Nice, more shell black magic, I assume. I wish I had several hundred terse Unix commands and shell built-ins at my immediate recall.
So I disabled swap in this VMware image running Kubuntu with KDE 4 and only half gig of RAM. Smart. My best guess this time around is that the Linux OOM killer decided that KDE needed to die.
Checking the output of dmesg should tell you what process was killed by the OOM killer.
Calling ulimit “shell magic” is not really right (and it seems it might be a bashism, too).
It’s just a interface to the “man 3 ulimit” POSIX-function – I’d think you can also set this from python somehow.

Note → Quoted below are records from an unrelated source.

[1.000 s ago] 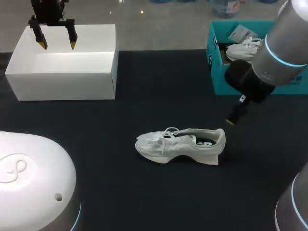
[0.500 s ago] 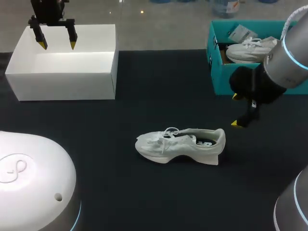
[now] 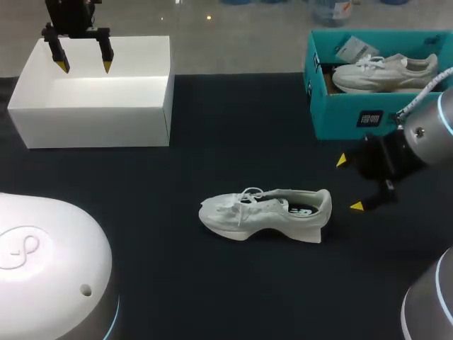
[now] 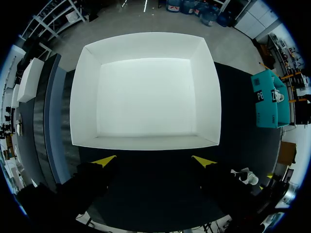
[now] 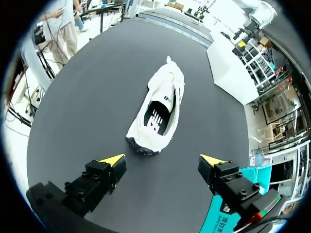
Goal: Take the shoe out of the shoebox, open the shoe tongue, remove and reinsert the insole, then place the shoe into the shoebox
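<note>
A white shoe (image 3: 265, 212) lies on its side on the dark table, toe to the left, its black insole showing. My right gripper (image 3: 350, 183) stands open a little to the right of the heel, touching nothing. In the right wrist view the shoe (image 5: 158, 111) lies ahead of the open gripper (image 5: 163, 158), heel nearest. A teal shoebox (image 3: 354, 117) at the back right holds a second white shoe (image 3: 382, 73). My left gripper (image 3: 84, 66) hangs open over an empty white box (image 3: 92, 106); in the left wrist view the white box (image 4: 146, 94) lies ahead of the gripper (image 4: 154, 160).
Bare dark table surrounds the shoe on all sides. The white box stands at the back left and the teal shoebox (image 4: 268, 104) at the back right. My own arm housings fill the near left and near right corners.
My right arm has drawn back to the right and turned, uncovering the teal shoebox; its yellow tips now stand apart beside the shoe's heel. The left arm and the shoe have not moved.
</note>
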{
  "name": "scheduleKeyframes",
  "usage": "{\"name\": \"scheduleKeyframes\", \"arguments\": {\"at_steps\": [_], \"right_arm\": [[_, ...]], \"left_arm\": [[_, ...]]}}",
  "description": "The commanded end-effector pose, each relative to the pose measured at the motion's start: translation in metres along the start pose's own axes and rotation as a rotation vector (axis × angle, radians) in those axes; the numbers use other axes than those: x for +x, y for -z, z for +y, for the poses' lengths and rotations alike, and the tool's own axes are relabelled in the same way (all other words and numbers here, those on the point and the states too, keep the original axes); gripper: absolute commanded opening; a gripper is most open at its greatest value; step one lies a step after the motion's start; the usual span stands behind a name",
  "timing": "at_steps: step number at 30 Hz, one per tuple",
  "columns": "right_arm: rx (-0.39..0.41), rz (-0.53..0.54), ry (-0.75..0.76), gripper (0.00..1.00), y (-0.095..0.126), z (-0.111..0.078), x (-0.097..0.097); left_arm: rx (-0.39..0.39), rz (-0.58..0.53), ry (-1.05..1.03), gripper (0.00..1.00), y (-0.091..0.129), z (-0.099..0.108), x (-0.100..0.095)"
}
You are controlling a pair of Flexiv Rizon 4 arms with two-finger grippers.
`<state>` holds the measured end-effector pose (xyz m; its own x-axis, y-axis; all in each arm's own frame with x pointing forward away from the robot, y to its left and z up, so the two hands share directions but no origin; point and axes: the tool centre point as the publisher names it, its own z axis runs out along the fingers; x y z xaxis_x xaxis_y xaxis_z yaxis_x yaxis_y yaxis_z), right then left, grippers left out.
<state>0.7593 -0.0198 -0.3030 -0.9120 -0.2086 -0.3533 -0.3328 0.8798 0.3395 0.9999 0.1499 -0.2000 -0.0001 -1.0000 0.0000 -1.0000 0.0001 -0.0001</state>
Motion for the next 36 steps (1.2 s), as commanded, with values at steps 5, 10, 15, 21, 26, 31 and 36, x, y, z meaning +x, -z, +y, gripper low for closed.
{"name": "scheduleKeyframes", "arguments": {"at_steps": [5, 10, 15, 21, 26, 31, 36], "right_arm": [[-0.29, 0.023, -0.045, 1.0, -0.002, -0.009, 0.01], [-0.231, 0.067, -0.077, 1.0, -0.004, -0.007, 0.012], [-0.231, 0.067, -0.077, 1.0, -0.004, -0.007, 0.012], [-0.231, 0.067, -0.077, 1.0, -0.004, -0.007, 0.012], [-0.337, -0.001, -0.163, 1.0, -0.008, -0.013, 0.009], [-0.404, -0.046, -0.266, 1.0, -0.022, -0.023, 0.003], [-0.471, -0.033, -0.331, 1.0, -0.033, -0.028, 0.008]], "left_arm": [[0.0, 0.0, 0.0, 1.0, 0.0, 0.0, 0.0], [0.0, 0.0, 0.0, 1.0, 0.0, 0.0, 0.0], [0.0, 0.0, 0.0, 1.0, 0.0, 0.0, 0.0], [0.0, 0.0, 0.0, 1.0, 0.0, 0.0, 0.0], [0.0, 0.0, 0.0, 1.0, 0.0, 0.0, 0.0], [0.0, 0.0, 0.0, 1.0, 0.0, 0.0, 0.0], [0.0, 0.0, 0.0, 1.0, 0.0, 0.0, 0.0]]}}
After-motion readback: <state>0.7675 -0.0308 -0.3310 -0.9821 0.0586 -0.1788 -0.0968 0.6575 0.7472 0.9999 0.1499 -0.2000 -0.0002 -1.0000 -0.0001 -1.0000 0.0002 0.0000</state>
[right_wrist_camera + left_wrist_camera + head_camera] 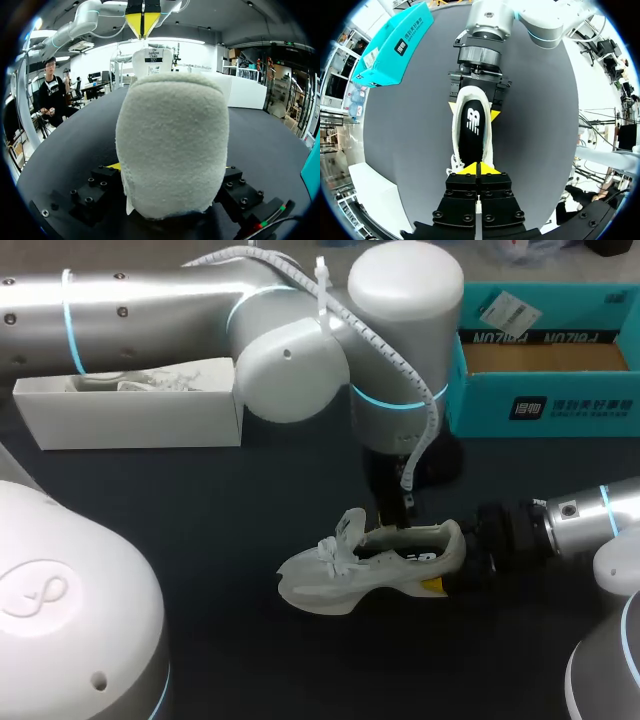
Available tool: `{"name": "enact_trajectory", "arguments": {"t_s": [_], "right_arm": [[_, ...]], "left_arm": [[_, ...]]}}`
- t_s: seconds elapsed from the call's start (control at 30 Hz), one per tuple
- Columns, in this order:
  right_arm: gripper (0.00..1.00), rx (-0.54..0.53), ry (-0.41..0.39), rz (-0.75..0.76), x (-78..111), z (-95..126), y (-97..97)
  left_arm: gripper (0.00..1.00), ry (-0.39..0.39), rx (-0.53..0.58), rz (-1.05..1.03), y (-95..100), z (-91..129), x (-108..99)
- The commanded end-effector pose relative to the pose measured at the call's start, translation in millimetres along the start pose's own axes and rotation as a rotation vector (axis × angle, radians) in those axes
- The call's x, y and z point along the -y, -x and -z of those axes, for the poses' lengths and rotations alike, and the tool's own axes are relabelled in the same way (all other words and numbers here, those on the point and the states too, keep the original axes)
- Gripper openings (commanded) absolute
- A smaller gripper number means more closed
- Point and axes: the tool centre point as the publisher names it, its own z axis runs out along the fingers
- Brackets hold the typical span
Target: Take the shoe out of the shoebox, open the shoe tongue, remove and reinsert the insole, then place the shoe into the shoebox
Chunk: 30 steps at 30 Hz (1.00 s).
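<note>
A white shoe (pixel 350 575) lies on the dark table with its toe to the left. My right gripper (pixel 440 562) comes in from the right, shut on the heel (pixel 172 145), with a yellow tip on either side of it (pixel 454 106). My left arm reaches over from the left and its gripper (pixel 479 169) points straight down over the shoe's opening. Its yellow tips are shut on the top edge of the raised tongue (pixel 151 56). The black insole (pixel 472 127) shows inside the shoe. The teal shoebox (pixel 545 350) stands open at the back right.
A white box part (pixel 130 415) with crumpled paper in it lies at the back left. The left arm's thick elbow (pixel 300 350) hangs over the table's middle back. Bare dark table surrounds the shoe in front and to the left.
</note>
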Motion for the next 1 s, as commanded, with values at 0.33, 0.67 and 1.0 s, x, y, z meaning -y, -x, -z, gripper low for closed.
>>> {"name": "enact_trajectory", "arguments": {"t_s": [0.33, 0.67, 1.0], "right_arm": [[0.00, 0.002, -0.003, 0.001, -0.2, -1, -0.3], [0.00, 0.002, -0.003, 0.001, -0.2, -1, -0.3], [0.00, 0.002, -0.003, 0.001, -0.2, -1, -0.3]], "left_arm": [[0.00, -0.002, 0.014, -0.021, 3.4, -15, 10], [0.00, -0.047, 0.036, -0.034, 6.1, -25, 13], [0.00, -0.082, 0.051, -0.072, 5.4, -51, 28]]}}
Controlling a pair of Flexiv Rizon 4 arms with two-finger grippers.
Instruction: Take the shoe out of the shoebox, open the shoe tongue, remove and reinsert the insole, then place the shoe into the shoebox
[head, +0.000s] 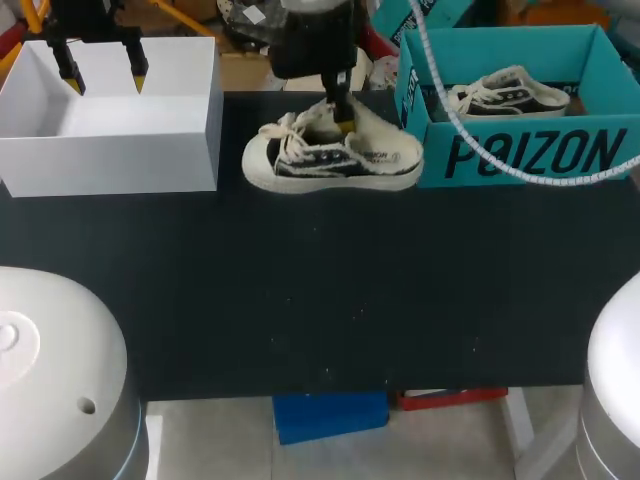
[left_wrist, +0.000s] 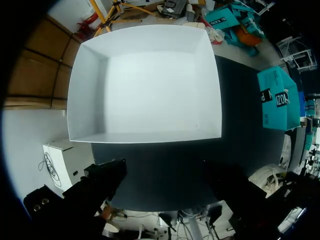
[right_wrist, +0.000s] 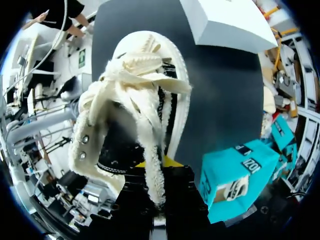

setrlimit (POSIX, too) is the recommended way though, and I’m sure you can set all kinds of stuff you might like.
Also, concerning the OOM killer: you might want to read Documentation/vm/overcommit-accounting and others.
echo 2 > /proc/sys/vm/overcommit_memory
means that it is impossible to ever malloc()/mmap() more memory than is available, which means the OOM-killer will never run.
The multiple PID problem could be related to shell=TRUE in your options to Popen.
And why not redirect stdout&err to /dev/null so you can get rid of the select loop?
Good question. I was trying to simplify that function after lifting it from my FATE system but really just wanted to get something working. I couldn’t remember of what use “shell=TRUE” was, and I either couldn’t find or couldn’t understand the documentation on the matter. But thanks for the lead. Since this code also effects FATE, I definitely want to solve this.